I appreciate your interest as an individual and as a writer and therefore find your curiousity and enthusiasm a great positive. I would disagree that many people with PTSD have normal lives, though it varies greatly from individual to individual.
I would say there is more than just flashbacks, memories and nightmares - especially from the storytelling perspective - many books without prologue would seem to have a character that experiences that. It would be important to realise that there are different forms of flashbacks and more importantly a flashback isn't just remembering a memory it is re-experiencing the event that caused the memory.
Flashbacks vary from emotional/individual sense flashbacks to full-body flashbacks where the individual completely smells/hears/tastes/feels the things that happen. In some cases it results in a complete blackout, whereas others there is an awareness of the real world involved, both are terrifying for different reasons.

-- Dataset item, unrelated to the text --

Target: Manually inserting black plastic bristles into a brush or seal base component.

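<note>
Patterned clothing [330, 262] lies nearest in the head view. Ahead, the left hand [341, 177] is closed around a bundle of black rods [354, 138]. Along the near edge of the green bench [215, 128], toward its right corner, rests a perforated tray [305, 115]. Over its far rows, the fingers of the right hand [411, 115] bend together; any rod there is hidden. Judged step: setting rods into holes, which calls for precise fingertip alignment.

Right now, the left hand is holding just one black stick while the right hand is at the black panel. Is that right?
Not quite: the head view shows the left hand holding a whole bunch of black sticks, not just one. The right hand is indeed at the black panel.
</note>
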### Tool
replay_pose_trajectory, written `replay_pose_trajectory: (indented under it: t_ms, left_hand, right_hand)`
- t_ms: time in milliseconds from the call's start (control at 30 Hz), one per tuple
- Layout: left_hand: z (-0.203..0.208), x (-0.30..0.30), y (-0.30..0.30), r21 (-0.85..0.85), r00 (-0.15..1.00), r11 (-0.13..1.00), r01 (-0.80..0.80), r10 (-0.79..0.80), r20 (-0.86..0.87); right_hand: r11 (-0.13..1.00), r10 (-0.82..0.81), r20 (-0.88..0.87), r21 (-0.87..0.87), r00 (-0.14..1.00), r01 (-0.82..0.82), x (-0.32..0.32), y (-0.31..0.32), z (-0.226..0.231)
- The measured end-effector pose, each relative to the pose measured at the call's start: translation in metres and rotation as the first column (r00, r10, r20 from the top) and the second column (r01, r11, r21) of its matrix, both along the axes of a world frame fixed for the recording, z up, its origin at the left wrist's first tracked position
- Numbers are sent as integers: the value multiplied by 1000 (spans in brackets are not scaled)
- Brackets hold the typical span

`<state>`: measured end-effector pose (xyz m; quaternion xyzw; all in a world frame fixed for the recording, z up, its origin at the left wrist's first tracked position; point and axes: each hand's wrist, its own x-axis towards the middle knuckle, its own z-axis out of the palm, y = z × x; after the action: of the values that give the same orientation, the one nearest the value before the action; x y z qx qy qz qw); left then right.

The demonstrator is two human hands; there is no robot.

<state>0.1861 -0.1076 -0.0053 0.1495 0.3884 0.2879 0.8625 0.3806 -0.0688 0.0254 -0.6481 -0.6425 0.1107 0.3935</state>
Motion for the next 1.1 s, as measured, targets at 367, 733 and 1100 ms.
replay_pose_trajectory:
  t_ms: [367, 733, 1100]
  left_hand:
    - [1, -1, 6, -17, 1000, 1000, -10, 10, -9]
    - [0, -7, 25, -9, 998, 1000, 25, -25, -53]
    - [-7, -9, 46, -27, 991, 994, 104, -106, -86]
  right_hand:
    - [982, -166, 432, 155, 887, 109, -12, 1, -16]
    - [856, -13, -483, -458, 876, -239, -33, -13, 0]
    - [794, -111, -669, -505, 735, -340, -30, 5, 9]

It's the anxiety and fear, shame and guilt (not just for abuse victims, many vets seem to be deeply ashamed of the social stigma), hyper vigilance, the sometimes exhausting level of frustration at oneself that in some cases dissociation and then there are things that are related to that type of trauma - job related - army/naval, police, fire-fighter, ambulance; physical abuse; sexual abuse, ritualistic abuse, emotional abuse, extreme neglect. The age that the abuse happened, whether or not it is sustained/repeated abuse, if it is complex in nature, the nature of the abuser (care-provider/position of authority/school peer). And then specific, individual and unique stressors and triggers relating to the nature of the trauma and the persons perception of that trauma.
Then there are external factors such as social stigma, social isolation, the varying degrees of medical acceptance of PTSD (and depending on the trauma, Dissociation) as a disorder and how much it affects people. Whether there are no other issues such as the aforementioned dissociation or any personality disorders or substance abuse.
Some people with PTSD can hold down jobs and wouldn't be without one, enjoy social company and function fairly normally unless triggered and even then can regain a sense of normality far faster. Others can't leave the house, are fearful of people to the extent that just being seen/looked at is painful, have frequent flashbacks and poor sleep, it would be impossible for them to have a job, even from home because of the stress of it. There is an enormous amount of variation, as varied as the trauma and individual.
I presume you will elaborate later on and I will not go any deeper into all of this now, I just wanted to say there is more than the flashbacks/nighmares/memories. But as to the portrayal of flashbacks from a reader who has encountered flashbacks in novels (as well as TV and Cinema), they are typically portrayed very differently to how they are experienced in PTSD. As a writer myself, it is a tool I would personally never use to simply fill in some back story or out of relation to PTSD because I believe a memory however vivid is not the same as a flashback.
Good luck and I hope to be of more help and see the other responses you get.